Seguindo, o autor cita a Constituição para embasar asuposta inconstitucionalidade da anistia:

“”XLII – a prática do racismo constitui crime inafiançável e imprescritível, sujeito à pena de reclusão, nos termos da lei; XLIII – a lei considerará crimes inafiançáveis e insuscetíveis de graça ou anistia a prática da tortura, o tráfico ilícito de entorpecentes e drogas afins, o terrorismo e os definidos como crimes hediondos, por eles respondendo os mandantes, os executores e os que, podendo evitá-los, se omitirem; (Regulamento) XLIV – constitui crime inafiançável e imprescritível a ação de grupos armados, civis ou

Os bolsonaristas não fizeram nada disso. A única “prova” que se tem contra eles é um grupo em que algumas pessoas se propunham a fazer, mas nada foi colocado em prática.

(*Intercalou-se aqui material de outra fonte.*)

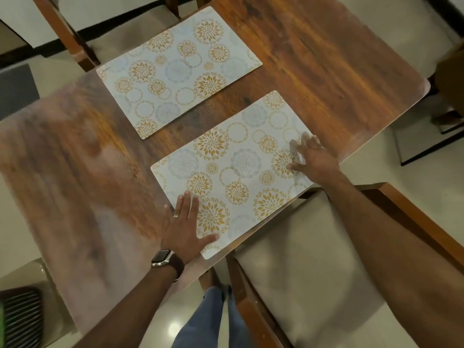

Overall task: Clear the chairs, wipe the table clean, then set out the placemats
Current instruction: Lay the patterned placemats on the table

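On table, near edge: near placemat lies flat, by cushioned chair.
Far placemat: flat, apart from the near one.
Left hand: fingers straight, pressing near placemat's left end.
Right hand: fingers spread, flat on its right end; slightly blurred.

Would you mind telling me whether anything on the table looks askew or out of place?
Nothing stands out. Both placemats, near and far, lie flat and roughly parallel on the table. The left hand and right hand rest on the near one.

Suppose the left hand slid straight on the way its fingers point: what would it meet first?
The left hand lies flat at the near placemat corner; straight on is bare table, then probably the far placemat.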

As pessoas do 8 de janeiro não estavam armadas.

E na sequência:

Uma leitura ahistórica e não aprofundada pode sustentar que o inciso XLIV proibiu somente fiança e prescrição para os crimes armados contra a ordem constitucional e o Estado Democrático, enquanto o dispositivo anterior, inc. XLIII, vetou a graça ou anistia somente para tortura, terrorismo, tráfico e crimes hediondos. A conclusão superficial seria quanto à possibilidade de anistia.

Ocorre que a Constituição de 1988, ao se referir a terrorismo, é anterior à lei que definiu o crime de terrorismo (Lei nº 13.260/1996). Portanto, o que a Constituição definia como terrorista eram aqueles ditos atos terroristas definidos pela lei de segurança vigente.

Então, o grande lutador pela democracia e que acredita que a interpretação da lei sempre deve mudar, busca a interpretação dada em 1988 sobre a lei de segurança nacional, da ditadura, e que foi substituída em 2021, para compor seu argumento.

Na sequência, como realmente não existe nada contra os bolsonarista, ele volta  nos “atos preparatórios”. Não nada no inciso que ele cita sobre   os tais atos preparatórios, mas, como sabemos, o autor é adepto da ideia de que a interpretação da lei é praticamente livre:

Assim, o inciso XLIV, quando se refere à ação de grupos armados contra a Constituição e o Estado de Direito, o faz como atos terroristas e indica a necessidade de punição, inclusive de um ato preparatório, que é a reunião de pessoas em quadrilha ou organização criminosa armada para atentar contra a democracia. A definição disso, no âmbito constitucional, é terrorismo.”